Am J Emerg Med. 2022 Jan;51:114-118. doi: 10.1016/j.ajem.2021.10.012. Epub 2021 Oct 12.

Abstract

OBJECTIVES

Medications for opioid use disorder (MOUD) reduce opioid overdose (OD) deaths; however, prevalence and misuse of MOUD in ED patients presenting with opioid overdose are unclear, as are any impacts of existing MOUD prescriptions on subsequent OD severity.

METHODS

This was a prospective observational cohort of ED patients with opioid OD at two tertiary-care hospitals from 2015 to 19. Patients with confirmed opioid OD (via urine toxicology) were included, while patients with alternate diagnoses, insufficient data, age < 18, and prisoners were excluded. OD severity was defined using: (a) hospital LOS (days); and (b) in-hospital mortality. Time trends by calendar year and associations between MOUD and study outcomes were calculated.

RESULTS

In 2829 ED patients with acute drug OD, 696 with confirmed opioid OD were included. Overall, 120 patients (17%) were previously prescribed any MOUD, and MOUD prevalence was significantly higher in 2018 and 2019 compared to 2016 (20.1% and 27.8% vs. 8.8%, p < 0.05). Odds of MOUD misuse were significantly higher for methadone (OR 3.96 95% CI 2.57-6.12) and lowest for buprenorphine (OR 1.16, p = NS). Mean LOS was over 50% longer for methadone (3.08 days) compared to buprenorphine and naltrexone (both 2.0 days, p = NS).

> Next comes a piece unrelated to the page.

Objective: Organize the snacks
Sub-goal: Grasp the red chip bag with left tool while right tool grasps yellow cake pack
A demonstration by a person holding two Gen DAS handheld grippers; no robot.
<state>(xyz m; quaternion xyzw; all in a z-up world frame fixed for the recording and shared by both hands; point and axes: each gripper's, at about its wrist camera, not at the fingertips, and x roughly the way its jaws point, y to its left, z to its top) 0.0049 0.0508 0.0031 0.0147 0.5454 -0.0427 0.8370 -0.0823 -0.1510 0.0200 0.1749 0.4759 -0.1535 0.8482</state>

Following adjustment for confounders, buprenorphine use was associated with significantly shorter LOS (IRR -0.44 (95%CI -0.85, -0.04)). Odds of death were 30% lower for patients on any MOUD (OR 0.70, 95%CI 0.09-5.72), but highest in the methadone group (OR 0.82, 95%CI 0.10-6.74).

CONCLUSIONS

While MOUD prevalence significantly increased over the study period, MOUD misuse occurred for patients taking methadone, and OD LOS overall was lower in patients with any prior buprenorphine prescription.

摘要

目的

阿片类药物使用障碍(MOUD)药物可降低阿片类药物过量(OD)死亡;然而,在因阿片类药物过量而就诊的急诊患者中,MOUD 的流行程度和滥用情况尚不清楚,现有的 MOUD 处方对随后的 OD 严重程度的影响也不清楚。

方法

这是一项在 2015 年至 2019 年期间在两家三级保健医院进行的前瞻性观察性队列研究,纳入了有明确阿片类药物 OD(通过尿液毒物学检测)的急诊患者,排除了有其他诊断、数据不足、年龄<18 岁和囚犯的患者。OD 严重程度通过以下两种方式定义:(a)住院时间(天);(b)院内死亡率。根据日历年度计算 MOUD 与研究结果之间的时间趋势和关联。

结果

在 2829 例因急性药物 OD 就诊的 ED 患者中,有 696 例经确认有阿片类 OD,其中 120 例(17%)之前曾接受过任何 MOUD 治疗,与 2016 年相比,2018 年和 2019 年 MOUD 的流行率显著更高(20.1%和 27.8% vs. 8.8%,p<0.05)。美沙酮(OR 3.96,95%CI 2.57-6.12)和丁丙诺啡(OR 1.16,p=NS)的 MOUD 误用几率显著更高。与丁丙诺啡和纳曲酮(均为 2.0 天,p=NS)相比,美沙酮的平均 LOS 长 50%以上(3.08 天)。调整混杂因素后,丁丙诺啡的使用与 LOS 显著缩短(IRR-0.44(95%CI-0.85,-0.04))相关。任何 MOUD 治疗的患者死亡风险降低 30%(OR 0.70,95%CI 0.09-5.72),但美沙酮组的风险最高(OR 0.82,95%CI 0.10-6.74)。

结论

虽然在研究期间 MOUD 的流行率显著增加,但美沙酮的滥用在服用美沙酮的患者中发生,而有任何丁丙诺啡处方史的患者 OD 的 LOS 总体较低。